Barter economies do not exist. Never have, never will. Barter does exist, but has always been a rather insignificant side show. Coordination problems in non-monetary economies are solved, but not by trade. They are solved by division of labor and production based upon age, gender, caste, whatever (just like we still do, to a large extent, in a monetary economy). And upon 'parties'. In many economies, weddings, funerals, 'the Potlatch' and the like are a non insignificant way to distribute goods (and prestige, and connections, well, the whole gift exchange thing). In present day South Africa, your funeral may very well be the largest expenditure of your entire life.
If you think about this, the 'mutual coincidence of wants' is not a problem of non-montary economies. These economies have solved this problem (see above). It's a problem of monetary economies. This problem sometimes shows as a liquidity problem. You want to buy a house, you have the income, but you don't have the money. A mortgage solves this liquidity problem. It sometimes shows as a search problem. Habits and instititions and the like have, of course, solved much of that problem (the monthly pay check, pension funds, the grocery store, the entire theory of 'whole sale' is in effect based upon they way in which this solves parts of the problem). Farmers do not stand along the road - they have established routines to sell their products. Even then, these solutions are weridly expensive. Banks, insurance companies, grocery stores, malls, cash registers, whatever.
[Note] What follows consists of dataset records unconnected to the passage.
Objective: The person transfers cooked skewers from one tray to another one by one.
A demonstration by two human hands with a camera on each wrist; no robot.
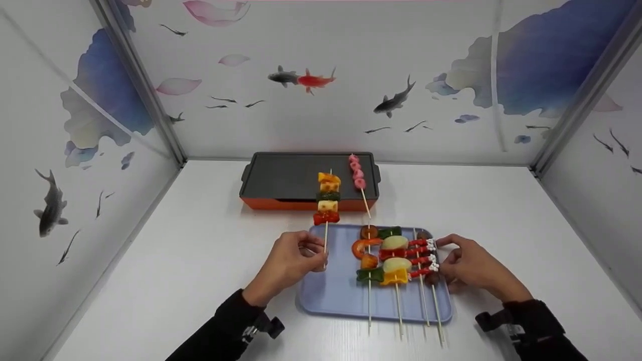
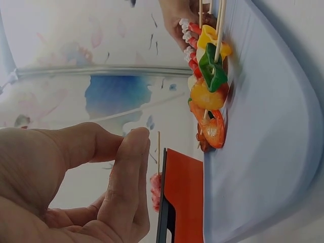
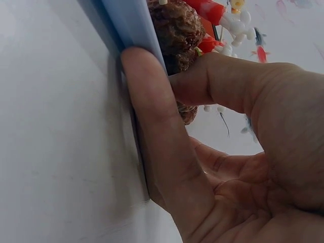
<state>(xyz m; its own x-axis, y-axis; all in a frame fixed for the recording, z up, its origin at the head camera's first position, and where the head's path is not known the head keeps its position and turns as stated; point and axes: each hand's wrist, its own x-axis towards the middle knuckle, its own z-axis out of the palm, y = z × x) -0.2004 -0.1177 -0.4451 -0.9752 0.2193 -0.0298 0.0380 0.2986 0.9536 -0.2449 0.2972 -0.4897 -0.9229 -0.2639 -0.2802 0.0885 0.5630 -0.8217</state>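
Observation:
Between thumb and fingers, my left hand (image 1: 293, 258) pinches the bare stick of a vegetable skewer (image 1: 328, 198). Its toy-like pieces, orange, green, cream and red, point away toward the grill and overlap its front edge in the head view. My right hand (image 1: 474, 265) grips the right rim of the blue tray (image 1: 333, 296); in the right wrist view one finger (image 3: 152, 101) lies along the outer wall, with the thumb inside beside a meatball skewer (image 3: 177, 30). Several skewers lie on the tray, among them one with a shrimp (image 1: 362, 247) and one with a yellow pepper (image 1: 396, 277).
An orange grill with a black flat top (image 1: 288, 175) stands behind the tray. A pink skewer (image 1: 357, 173) lies at its right side, stick toward the tray. Several sticks poke over the tray's near edge. Printed wall panels (image 1: 321, 115) enclose the white table (image 1: 215, 200).

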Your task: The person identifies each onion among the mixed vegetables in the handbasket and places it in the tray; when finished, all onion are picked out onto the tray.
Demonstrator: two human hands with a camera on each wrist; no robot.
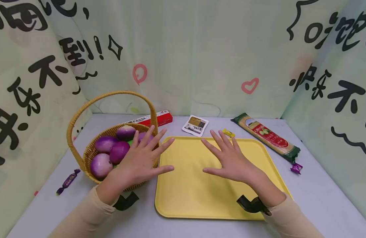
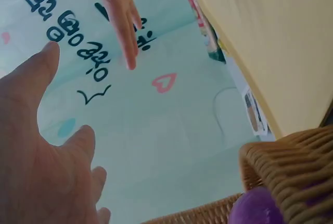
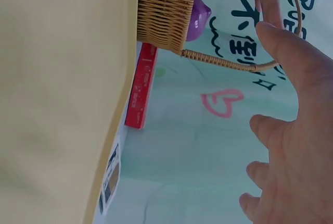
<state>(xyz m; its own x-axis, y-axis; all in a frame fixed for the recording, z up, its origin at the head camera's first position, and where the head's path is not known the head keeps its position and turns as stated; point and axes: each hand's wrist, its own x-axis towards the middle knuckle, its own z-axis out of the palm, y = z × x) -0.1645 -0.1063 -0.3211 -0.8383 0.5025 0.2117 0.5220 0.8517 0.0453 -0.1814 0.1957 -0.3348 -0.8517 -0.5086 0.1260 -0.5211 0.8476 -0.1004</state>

Together, the macro costs of markets and the macro costs of money will easily ben 15% of GDP
And if you think even deeper, it turns out that the essence of prices is stickyness. If they weren't sticky (sometimes only for a minute, sometimes for fifteen years like my mortgage interest rate), they would not exist, in a market economy. In a market economy, you agree upon a price - which is impossible without stickyness (and indeed, in my definition of a market, post transaction 'shadow prices' which can only be known 'the morning after' are anathema to real market behavior: the very essence of a market is that people know about prices (or at least about the algorithm used to define a price) before making a transaction. And that's why money exist. It's the sticky price par excellence.